EXERCISE INSTRUCTIONS
From the data below, copy exactly the lines that lie between the one holding "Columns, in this" and the one holding "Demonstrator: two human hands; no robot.", including both, and nothing more.
^^^^^^^^
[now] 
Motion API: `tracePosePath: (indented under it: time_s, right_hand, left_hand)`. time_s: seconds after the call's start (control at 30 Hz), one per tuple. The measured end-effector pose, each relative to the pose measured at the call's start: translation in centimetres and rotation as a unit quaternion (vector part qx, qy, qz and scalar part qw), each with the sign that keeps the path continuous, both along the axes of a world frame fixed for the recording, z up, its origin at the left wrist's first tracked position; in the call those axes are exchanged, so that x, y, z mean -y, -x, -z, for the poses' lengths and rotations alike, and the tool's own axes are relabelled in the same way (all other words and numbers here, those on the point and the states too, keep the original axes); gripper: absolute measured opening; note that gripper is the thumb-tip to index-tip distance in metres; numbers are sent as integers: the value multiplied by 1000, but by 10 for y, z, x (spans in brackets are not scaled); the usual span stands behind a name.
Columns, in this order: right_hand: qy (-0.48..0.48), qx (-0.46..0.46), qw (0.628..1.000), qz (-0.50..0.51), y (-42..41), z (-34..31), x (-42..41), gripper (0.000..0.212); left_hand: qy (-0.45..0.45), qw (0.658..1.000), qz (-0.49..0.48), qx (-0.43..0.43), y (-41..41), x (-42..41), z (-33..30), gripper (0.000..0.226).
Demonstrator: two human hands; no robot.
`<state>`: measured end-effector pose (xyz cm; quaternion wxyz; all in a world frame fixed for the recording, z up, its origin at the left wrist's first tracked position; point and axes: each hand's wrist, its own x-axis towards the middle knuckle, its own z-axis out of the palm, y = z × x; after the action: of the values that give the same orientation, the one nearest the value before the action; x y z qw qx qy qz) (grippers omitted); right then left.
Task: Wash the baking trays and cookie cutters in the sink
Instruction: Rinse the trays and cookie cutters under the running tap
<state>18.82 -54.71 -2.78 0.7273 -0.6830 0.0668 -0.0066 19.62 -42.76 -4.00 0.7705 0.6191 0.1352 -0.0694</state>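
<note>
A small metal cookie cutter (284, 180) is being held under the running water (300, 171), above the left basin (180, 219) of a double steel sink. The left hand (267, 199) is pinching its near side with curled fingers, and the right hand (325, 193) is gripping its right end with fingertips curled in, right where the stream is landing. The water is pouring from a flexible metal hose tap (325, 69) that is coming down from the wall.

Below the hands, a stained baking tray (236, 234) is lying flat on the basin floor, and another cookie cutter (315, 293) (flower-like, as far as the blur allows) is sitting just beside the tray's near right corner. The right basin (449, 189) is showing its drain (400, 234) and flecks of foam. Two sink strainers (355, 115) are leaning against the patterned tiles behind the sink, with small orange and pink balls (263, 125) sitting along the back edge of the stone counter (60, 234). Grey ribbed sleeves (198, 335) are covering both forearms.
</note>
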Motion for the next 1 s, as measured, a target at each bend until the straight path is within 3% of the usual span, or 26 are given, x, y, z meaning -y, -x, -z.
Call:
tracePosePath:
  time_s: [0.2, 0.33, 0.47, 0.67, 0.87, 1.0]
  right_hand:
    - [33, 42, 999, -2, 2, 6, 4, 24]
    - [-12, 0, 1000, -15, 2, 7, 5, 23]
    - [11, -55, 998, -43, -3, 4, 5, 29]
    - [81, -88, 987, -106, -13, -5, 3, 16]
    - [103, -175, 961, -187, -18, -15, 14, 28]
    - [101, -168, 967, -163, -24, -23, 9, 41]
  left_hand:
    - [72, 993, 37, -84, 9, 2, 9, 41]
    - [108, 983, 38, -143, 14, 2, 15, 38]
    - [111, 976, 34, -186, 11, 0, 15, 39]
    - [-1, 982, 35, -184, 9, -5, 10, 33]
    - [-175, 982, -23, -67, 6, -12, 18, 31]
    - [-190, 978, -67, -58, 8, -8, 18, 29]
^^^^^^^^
EXERCISE SOLUTION
Columns, in this order: right_hand: qy (-0.48..0.48), qx (-0.46..0.46), qw (0.628..1.000), qz (-0.50..0.51), y (-42..41), z (-34..31), x (-42..41), gripper (0.000..0.212); left_hand: qy (-0.45..0.45), qw (0.658..1.000), qz (-0.49..0.48), qx (-0.43..0.43), y (-41..41), x (-42..41), z (-33..30), gripper (0.000..0.226).
Demonstrator: two human hands; no robot.

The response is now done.